Il me faut plusieurs mois pour entrevoir la lumière au bout du tunnel. Sans Crystel et mes trois enfants, jamais je n’aurais pu m’en sortir. Je me sens entouré, soutenu et aimé. J’ai la chance d’avoir une famille incroyable et merveilleuse. Ils me donnent la force au quotidien de poursuivre mon chemin malgré les difficultés et les douleurs que mon corps m’inflige jour après jour. Je peux aussi compter sur l’accompagnement précieux du service social de l’ASP, par l’entremise d’Alexander Post. Grâce au soutien généreux de la Fondation suisse pour paraplégiques, pour laquelle j’éprouve la plus profonde gratitude, nous avons pu réaliser des travaux dans notre maison qui me permettent de pouvoir me déplacer facilement et d’être autonome dans les gestes de la vie quotidienne. Je suis reconnaissant envers l’entreprise qui me donne une chance de me réinsérer dans le monde du travail et qui a installé une rampe afin d’accéder à mon bureau. Je remercie également Parawork qui me suit dans les différentes démarches administratives.

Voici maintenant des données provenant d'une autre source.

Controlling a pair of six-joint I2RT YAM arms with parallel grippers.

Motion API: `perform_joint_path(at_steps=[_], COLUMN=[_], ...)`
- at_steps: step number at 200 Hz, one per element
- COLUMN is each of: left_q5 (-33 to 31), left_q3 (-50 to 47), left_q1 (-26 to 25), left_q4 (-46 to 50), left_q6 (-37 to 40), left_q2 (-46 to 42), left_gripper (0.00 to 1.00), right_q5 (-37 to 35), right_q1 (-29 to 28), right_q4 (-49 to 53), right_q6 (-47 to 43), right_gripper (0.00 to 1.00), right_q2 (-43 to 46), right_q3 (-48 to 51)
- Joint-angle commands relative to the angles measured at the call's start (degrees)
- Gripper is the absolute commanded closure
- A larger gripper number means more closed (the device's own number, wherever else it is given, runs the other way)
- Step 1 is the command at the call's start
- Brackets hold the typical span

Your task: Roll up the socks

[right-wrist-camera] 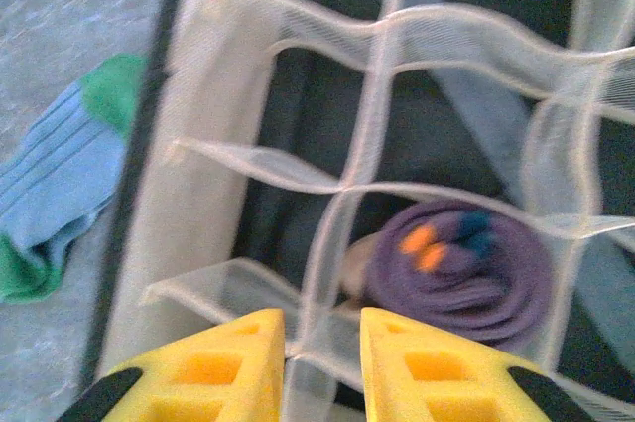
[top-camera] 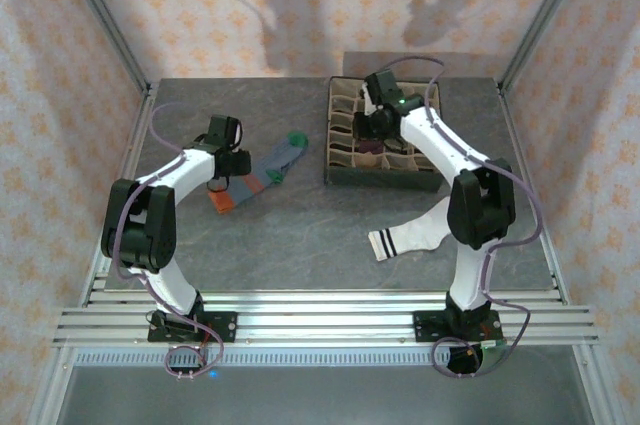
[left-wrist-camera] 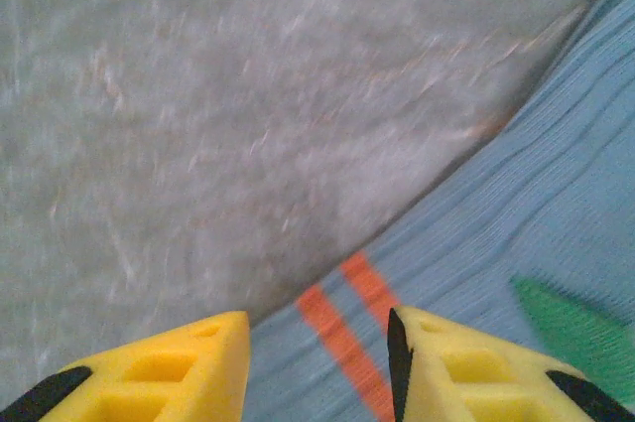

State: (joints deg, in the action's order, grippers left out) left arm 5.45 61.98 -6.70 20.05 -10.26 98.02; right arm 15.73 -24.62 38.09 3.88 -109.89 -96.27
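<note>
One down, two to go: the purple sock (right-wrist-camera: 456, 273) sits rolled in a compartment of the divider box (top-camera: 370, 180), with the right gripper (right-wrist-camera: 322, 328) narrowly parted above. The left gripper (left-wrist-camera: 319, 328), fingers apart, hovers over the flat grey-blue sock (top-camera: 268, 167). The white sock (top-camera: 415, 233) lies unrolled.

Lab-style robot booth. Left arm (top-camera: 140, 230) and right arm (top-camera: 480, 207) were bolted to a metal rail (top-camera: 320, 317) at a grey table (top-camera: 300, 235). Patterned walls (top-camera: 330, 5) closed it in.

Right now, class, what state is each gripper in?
Left gripper: open over the grey-blue sock, holding nothing.
Right gripper: slightly open, empty, near the rolled purple sock.
</note>
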Motion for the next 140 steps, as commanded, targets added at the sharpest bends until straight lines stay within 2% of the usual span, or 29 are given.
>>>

Le fauteuil roulant: un ami

À présent, j’avance sur le chemin de l’acceptation. Le fauteuil roulant qui était un ennemi, est devenu un ami, un compagnon de route. Grâce à lui, je revis, mais différemment. Il m’aide et m’accompagne chaque jour. Il me facilite grandement le quotidien et me permet de vivre de belles choses. Je peux profiter d’une sortie avec mes enfants. Je participe aux entraînements de handibasket. Je peux me balader fièrement avec mon épouse. Maintenant, je me sens plus fort et plus solide. J’ai retrouvé mon sourire et ma joie de vivre, je me suis rarement senti si heureux.

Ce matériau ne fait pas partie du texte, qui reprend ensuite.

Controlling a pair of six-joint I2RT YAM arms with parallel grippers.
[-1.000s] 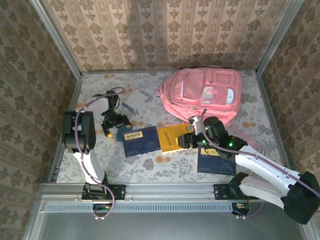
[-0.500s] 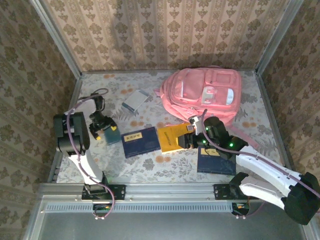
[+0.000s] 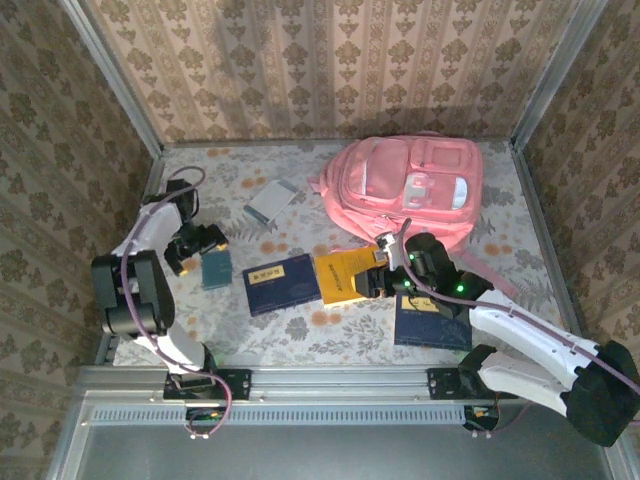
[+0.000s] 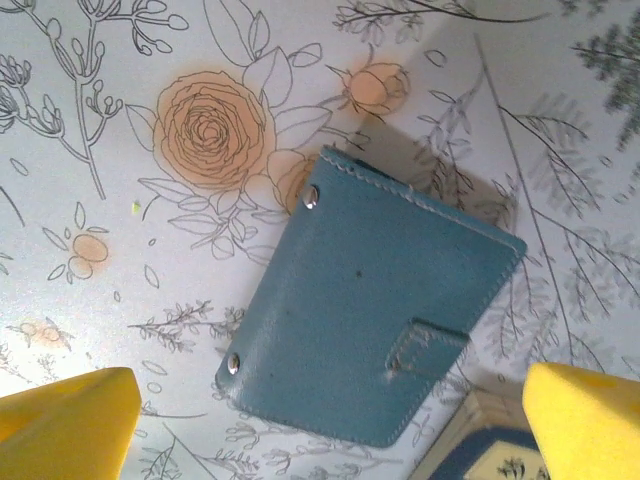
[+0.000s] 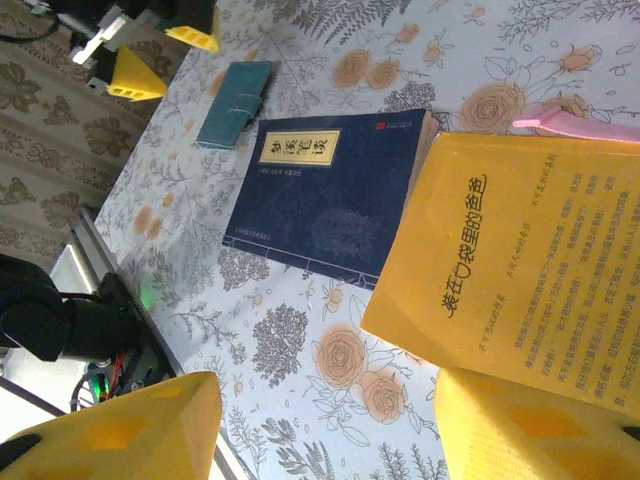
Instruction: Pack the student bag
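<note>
1. Bag (image 3: pixel 410 188): lies flat at the far right corner of the desk (image 3: pixel 300 335), front pockets up. One pink strap (image 5: pixel 575 128) reaches toward the near side and ends just beside the far edge of the yellow book (image 5: pixel 530 270).

2. Left tool (image 3: pixel 198 252): near the left edge of the desk, jaws wide apart. In the wrist view the left tool (image 4: pixel 325 425) hangs over a teal wallet (image 4: pixel 370 330), with one yellow finger (image 4: pixel 70 420) on each side of it. Neither finger touches it. The wallet lies flat and closed, clasp tab up, on the flowered cover.

3. Blue book (image 3: pixel 283 283): flat near the middle of the desk, just right of the wallet (image 3: pixel 213 270). Its right edge lies under the yellow book (image 3: pixel 348 275).

4. Right tool (image 3: pixel 380 272): at the right edge of the yellow book, jaws apart. The wrist view of the right tool (image 5: pixel 330 430) shows bare desk between the fingers. The book's near edge meets the right finger (image 5: pixel 540 430); I cannot tell whether they touch.

5. Second blue book (image 3: pixel 432 325): flat toward the near right, partly under the right arm.

6. Pale flat item (image 3: pixel 272 202): toward the far edge, left of the bag and apart from it. Its nature is not clear.
</note>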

J’ai une épouse exceptionnelle, qui illumine mon existence et qui prend soin de moi. J’ai des enfants merveilleux, qui rendent ma vie pétillante. J’ai des proches présents, sur qui je peux compter. Je fais un job très intéressant dont l’environnement est adapté. Je vis dans une maison sans contrainte. J’ai une voiture adaptée à mon handicap. Je fais un sport qui me plaît, adapté lui aussi. Je suis épanoui, j’ai confiance en ma petite étoile, j’ai des projets et des rêves!

Je m’appelle Mickaël, j’ai 47 ans, j’ai une tétraplégie incomplète et ma vie est belle!